In <virgil-D05694....@bignews.usenetmonster.com>, on
02/19/2012

at 01:50 AM, Virgil <vir...@ligriv.com> said:

>But one need not assume the axiom of choice.

Also, if one assumes the AOC then it is possible to preserve more than
just the additive structures. In fact, any group isomorphism between R
and C is also an isomorphism between R and C as vector spaces over Q.

--
Shmuel (Seymour J.) Metz, SysProg and JOAT <http://patriot.net/~shmuel>

Unsolicited bulk E-mail subject to legal action. I reserve the
right to publicly post or ridicule any abusive E-mail. Reply to
domain Patriot dot net user shmuel+news to contact me. Do not
reply to spam...@library.lspace.org

[Michael Ejercito]

On Feb 19, 7:03 am, rich...@cogsci.ed.ac.uk (Richard Tobin) wrote:
> In article <cb39da8d-c390-4a10-a159-2fdaa5c7e...@l14g2000vbe.googlegroups.com>,

>
> Pubkeybreaker  <pubkeybrea...@aol.com> wrote:
> >Consider a bijective map from [0,1] to the unit square.
>
> >Let  r \in [0,1].   Let (x,y) be a point in the unit square.
> >let r = .a1 a2 a3 .....
>
> >Let x = .a1 a3 a5  .....
> >    y = .a2 a4 a6 .....
>
> >i.e. take x as being formed from every other digit in the decimal
> >representation of r.  Similarly for y.
>
> Though this has the usual problem with multiple representations.  For
> example, both 0.1 and 0.00909090... map to (0.1, 0).
>
> -- Richard

That is correct. This would imply that each complex number maps
onto MULTIPLE real numbers, and certainly the reals can not have a
GREATER cardinality than the complexes.

Then when you consider signs....


Michael

[Kaba]

Michael Ejercito wrote:
> > Though this has the usual problem with multiple representations.  For
> > example, both 0.1 and 0.00909090... map to (0.1, 0).
> >
> > -- Richard
> That is correct. This would imply that each complex number maps
> onto MULTIPLE real numbers, and certainly the reals can not have a
> GREATER cardinality than the complexes.

Just identify the representations which have the same value. No problem.
A real number exists independent of representation, just as a vector
exists independent of its coordinates in some basis.

--
http://kaba.hilvi.org

[Virgil]

In article
<cb39da8d-c390-4a10...@l14g2000vbe.googlegroups.com>,
Pubkeybreaker <pubkey...@aol.com> wrote:

That maps the single point r = 0.1000... = 0.0999...
to both the point x = 0.1000..., y = 0.000...
and to the point x = 0.0999... = 0.01 , y = 0.999... = 1, and maps those
two complex points back to a single real point.

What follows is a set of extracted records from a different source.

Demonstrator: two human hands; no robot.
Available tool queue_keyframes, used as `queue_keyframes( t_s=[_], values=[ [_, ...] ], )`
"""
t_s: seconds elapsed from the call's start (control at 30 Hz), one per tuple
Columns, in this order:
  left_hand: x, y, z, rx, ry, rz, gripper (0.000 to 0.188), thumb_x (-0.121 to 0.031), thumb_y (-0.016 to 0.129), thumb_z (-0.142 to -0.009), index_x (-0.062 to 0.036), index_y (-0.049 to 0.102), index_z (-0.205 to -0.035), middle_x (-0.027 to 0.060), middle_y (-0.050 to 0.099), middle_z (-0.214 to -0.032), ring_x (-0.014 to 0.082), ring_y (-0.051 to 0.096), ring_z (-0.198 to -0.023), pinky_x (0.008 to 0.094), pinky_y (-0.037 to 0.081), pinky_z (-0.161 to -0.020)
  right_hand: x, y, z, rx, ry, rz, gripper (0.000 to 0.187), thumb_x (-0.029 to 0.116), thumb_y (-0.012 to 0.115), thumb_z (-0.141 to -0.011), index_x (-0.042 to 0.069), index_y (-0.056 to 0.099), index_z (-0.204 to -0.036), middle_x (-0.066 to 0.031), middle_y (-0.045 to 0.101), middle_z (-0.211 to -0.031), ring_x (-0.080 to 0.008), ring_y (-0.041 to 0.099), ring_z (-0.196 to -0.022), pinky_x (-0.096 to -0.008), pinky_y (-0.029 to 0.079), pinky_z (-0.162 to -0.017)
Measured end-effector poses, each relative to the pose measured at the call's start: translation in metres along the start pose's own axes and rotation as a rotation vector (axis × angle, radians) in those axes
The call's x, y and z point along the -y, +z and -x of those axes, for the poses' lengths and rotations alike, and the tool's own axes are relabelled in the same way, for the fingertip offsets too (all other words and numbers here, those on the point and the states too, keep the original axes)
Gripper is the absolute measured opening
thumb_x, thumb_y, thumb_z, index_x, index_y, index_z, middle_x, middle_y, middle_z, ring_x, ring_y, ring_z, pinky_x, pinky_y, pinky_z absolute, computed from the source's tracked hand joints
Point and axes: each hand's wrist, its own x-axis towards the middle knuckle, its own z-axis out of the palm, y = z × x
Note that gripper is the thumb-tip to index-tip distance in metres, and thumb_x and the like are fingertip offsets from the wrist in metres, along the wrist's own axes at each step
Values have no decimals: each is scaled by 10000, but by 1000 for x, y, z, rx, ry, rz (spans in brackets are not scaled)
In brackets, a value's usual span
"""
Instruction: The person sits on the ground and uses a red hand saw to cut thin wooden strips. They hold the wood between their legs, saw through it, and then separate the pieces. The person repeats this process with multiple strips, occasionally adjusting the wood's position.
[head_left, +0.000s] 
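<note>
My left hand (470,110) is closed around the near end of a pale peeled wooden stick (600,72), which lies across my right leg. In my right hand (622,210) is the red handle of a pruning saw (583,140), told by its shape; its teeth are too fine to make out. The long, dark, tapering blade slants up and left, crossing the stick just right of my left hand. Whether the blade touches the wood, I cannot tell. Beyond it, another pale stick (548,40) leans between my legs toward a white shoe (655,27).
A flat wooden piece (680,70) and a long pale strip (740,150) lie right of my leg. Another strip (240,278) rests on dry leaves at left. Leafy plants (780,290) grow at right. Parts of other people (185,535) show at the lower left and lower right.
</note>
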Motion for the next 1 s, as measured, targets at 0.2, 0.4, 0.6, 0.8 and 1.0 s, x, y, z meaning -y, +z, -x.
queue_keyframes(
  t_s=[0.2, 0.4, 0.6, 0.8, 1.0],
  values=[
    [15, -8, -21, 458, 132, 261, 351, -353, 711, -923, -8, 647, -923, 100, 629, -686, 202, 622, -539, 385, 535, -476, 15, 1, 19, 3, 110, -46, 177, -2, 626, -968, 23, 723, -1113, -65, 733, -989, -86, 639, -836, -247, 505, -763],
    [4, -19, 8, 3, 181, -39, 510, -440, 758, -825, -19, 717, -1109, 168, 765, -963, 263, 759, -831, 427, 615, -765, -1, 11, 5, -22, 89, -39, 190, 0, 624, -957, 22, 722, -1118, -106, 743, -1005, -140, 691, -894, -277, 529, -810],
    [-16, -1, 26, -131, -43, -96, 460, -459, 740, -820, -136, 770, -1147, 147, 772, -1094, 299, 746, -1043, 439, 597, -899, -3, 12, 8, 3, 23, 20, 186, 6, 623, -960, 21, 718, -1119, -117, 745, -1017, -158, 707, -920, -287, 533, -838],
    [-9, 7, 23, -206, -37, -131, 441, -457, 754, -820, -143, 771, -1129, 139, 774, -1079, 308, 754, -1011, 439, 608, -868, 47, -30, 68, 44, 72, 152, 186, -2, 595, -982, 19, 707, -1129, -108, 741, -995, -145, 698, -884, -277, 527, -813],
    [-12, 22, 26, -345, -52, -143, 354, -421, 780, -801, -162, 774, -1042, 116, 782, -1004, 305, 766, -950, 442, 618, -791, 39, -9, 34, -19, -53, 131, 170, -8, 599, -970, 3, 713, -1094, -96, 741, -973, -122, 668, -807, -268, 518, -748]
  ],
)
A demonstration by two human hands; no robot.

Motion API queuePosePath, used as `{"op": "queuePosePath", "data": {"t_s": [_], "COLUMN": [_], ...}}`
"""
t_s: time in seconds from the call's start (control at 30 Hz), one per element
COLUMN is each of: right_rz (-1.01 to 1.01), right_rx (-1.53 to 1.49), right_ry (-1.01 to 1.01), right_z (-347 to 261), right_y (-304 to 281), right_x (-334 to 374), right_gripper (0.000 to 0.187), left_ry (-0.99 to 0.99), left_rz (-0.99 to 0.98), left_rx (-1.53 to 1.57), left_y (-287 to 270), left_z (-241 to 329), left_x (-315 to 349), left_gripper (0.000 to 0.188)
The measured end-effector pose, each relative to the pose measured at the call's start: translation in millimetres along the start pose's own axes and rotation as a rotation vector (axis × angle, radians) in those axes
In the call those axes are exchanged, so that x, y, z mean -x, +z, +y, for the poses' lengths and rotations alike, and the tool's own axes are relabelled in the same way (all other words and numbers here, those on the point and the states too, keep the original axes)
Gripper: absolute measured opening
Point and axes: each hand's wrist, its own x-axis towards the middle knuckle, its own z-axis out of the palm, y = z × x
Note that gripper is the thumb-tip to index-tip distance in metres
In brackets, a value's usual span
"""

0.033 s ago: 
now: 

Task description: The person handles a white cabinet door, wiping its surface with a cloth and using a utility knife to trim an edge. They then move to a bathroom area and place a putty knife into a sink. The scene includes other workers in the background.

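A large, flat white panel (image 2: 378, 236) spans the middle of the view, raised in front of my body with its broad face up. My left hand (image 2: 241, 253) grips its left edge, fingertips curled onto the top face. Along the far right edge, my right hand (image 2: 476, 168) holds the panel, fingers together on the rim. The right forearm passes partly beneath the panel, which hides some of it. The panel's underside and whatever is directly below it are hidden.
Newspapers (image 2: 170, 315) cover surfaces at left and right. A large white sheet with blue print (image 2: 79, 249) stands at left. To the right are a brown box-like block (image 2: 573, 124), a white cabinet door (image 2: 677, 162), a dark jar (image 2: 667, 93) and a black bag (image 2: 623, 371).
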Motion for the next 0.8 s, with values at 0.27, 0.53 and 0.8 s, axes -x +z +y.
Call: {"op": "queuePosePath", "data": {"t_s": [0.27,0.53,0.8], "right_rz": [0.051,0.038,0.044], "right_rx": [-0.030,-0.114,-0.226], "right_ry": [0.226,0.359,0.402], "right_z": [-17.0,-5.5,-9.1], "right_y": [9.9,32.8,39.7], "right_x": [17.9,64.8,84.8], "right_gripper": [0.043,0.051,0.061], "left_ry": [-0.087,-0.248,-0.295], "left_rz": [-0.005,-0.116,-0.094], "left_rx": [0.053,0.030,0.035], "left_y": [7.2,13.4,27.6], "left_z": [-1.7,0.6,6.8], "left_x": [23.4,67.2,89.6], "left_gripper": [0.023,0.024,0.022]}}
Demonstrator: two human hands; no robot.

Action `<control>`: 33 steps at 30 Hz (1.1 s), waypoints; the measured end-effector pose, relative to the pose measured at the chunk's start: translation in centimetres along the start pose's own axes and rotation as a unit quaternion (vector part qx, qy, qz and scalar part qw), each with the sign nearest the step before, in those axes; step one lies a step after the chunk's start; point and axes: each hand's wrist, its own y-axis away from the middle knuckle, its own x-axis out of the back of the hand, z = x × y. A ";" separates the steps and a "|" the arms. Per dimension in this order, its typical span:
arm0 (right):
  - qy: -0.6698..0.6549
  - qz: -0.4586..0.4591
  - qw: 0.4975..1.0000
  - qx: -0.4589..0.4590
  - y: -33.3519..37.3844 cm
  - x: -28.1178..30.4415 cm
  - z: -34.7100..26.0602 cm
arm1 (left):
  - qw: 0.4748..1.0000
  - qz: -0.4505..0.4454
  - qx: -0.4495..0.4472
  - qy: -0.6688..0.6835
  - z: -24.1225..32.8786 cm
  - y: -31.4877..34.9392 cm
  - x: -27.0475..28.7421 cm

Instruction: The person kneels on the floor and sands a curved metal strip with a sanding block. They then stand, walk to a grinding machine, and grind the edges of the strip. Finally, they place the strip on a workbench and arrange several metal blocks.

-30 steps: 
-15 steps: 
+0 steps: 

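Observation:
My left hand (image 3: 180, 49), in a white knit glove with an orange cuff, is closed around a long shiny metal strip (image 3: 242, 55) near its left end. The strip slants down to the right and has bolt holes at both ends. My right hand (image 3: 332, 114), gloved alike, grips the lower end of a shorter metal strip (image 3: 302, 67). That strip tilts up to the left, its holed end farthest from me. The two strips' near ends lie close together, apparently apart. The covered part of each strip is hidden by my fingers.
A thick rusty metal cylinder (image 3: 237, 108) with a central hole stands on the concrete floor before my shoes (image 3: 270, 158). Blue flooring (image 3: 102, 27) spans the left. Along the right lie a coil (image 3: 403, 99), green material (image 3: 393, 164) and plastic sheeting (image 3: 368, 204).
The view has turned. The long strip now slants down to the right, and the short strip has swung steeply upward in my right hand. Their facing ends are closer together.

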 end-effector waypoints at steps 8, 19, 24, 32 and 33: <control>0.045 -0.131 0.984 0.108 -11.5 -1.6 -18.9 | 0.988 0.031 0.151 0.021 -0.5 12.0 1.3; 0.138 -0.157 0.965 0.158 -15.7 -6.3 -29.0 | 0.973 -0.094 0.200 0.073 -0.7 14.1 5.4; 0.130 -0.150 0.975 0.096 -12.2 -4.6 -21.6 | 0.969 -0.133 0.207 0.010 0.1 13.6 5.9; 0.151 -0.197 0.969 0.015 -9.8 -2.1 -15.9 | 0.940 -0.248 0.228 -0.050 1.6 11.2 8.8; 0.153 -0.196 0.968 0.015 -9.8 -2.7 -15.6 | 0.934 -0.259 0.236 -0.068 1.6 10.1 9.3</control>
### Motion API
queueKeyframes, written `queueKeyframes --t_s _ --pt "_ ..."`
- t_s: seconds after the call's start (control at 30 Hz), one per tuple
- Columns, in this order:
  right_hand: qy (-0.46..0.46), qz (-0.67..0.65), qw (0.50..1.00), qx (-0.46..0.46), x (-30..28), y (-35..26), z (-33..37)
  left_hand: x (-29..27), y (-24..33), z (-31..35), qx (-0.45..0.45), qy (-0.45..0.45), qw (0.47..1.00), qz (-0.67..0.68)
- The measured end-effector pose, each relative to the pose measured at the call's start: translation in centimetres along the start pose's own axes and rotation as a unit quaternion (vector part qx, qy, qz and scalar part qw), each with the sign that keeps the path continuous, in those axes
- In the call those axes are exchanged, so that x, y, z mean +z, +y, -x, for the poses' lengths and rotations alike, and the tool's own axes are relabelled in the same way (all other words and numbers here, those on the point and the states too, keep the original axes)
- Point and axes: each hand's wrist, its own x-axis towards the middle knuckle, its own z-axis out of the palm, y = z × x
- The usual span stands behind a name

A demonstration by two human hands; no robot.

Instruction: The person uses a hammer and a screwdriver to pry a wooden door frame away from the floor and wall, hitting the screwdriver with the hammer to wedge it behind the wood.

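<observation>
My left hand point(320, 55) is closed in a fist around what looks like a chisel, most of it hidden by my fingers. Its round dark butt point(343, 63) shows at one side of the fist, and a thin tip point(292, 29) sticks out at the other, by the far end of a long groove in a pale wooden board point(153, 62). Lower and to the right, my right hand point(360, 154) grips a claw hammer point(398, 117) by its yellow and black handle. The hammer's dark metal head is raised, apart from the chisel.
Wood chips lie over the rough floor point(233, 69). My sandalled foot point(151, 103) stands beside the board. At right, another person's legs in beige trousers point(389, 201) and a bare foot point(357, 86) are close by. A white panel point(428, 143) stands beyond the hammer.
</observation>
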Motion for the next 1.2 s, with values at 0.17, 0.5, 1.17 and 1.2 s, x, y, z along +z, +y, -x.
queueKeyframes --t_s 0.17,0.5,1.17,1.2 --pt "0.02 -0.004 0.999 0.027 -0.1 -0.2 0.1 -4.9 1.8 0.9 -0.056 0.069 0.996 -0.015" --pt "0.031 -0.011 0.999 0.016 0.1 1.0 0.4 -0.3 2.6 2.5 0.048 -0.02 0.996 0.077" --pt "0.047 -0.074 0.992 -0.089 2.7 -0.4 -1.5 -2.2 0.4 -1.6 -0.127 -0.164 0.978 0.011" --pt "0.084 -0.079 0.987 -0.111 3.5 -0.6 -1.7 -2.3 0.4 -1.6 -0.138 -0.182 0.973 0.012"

And similarly for all the infinitely many reals in [0,1] having dual
representation.
--

[David R Tribble]

Michael Ejercito wrote:
>> What bijective function exists such that every complex number maps
>> to a unique real number, and likewise every real number maps to a
>> unique complex number?
>

Pubkeybreaker wrote:
> Consider a bijective map from [0,1] to the unit square.
> Let r \in [0,1]. Let (x,y) be a point in the unit square.
> let r = .a1 a2 a3 .....
> Let x = .a1 a3 a5 .....
> y = .a2 a4 a6 .....
> i.e. take x as being formed from every other digit in the decimal
> representation of r. Similarly for y.

Yep. This is Cantor's mapping of R to R^2, i.e., mapping
the points on a line to the points on a 2D plane. I was
going to suggest exactly the same.

But you still have to handle problematic equivalent decimal
fractions, such as .4999... (from <.4999..., .9999...>) versus
.5000... (from <.5000..., .0000...>).

[Peter Webb]

"Kaba" <ka...@nowhere.com> wrote in message
news:MPG.29ab7f9ab...@news.cc.tut.fi...

Michael Ejercito wrote:
> > Though this has the usual problem with multiple representations. For
> > example, both 0.1 and 0.00909090... map to (0.1, 0).
> >
> > -- Richard
> That is correct. This would imply that each complex number maps
> onto MULTIPLE real numbers, and certainly the reals can not have a
> GREATER cardinality than the complexes.

Just identify the representations which have the same value. No problem.

_____________________________________________
Problem still exists.

A real number exists independent of representation, just as a vector
exists independent of its coordinates in some basis.

_____________________________________
The bijection depends upon the representation, so its not independent of the
representaion.


--
http://kaba.hilvi.org

[Peter Webb]

"David R Tribble" <da...@tribble.com> wrote in message
news:368d7bf4-7b35-44c0...@f14g2000yqe.googlegroups.com...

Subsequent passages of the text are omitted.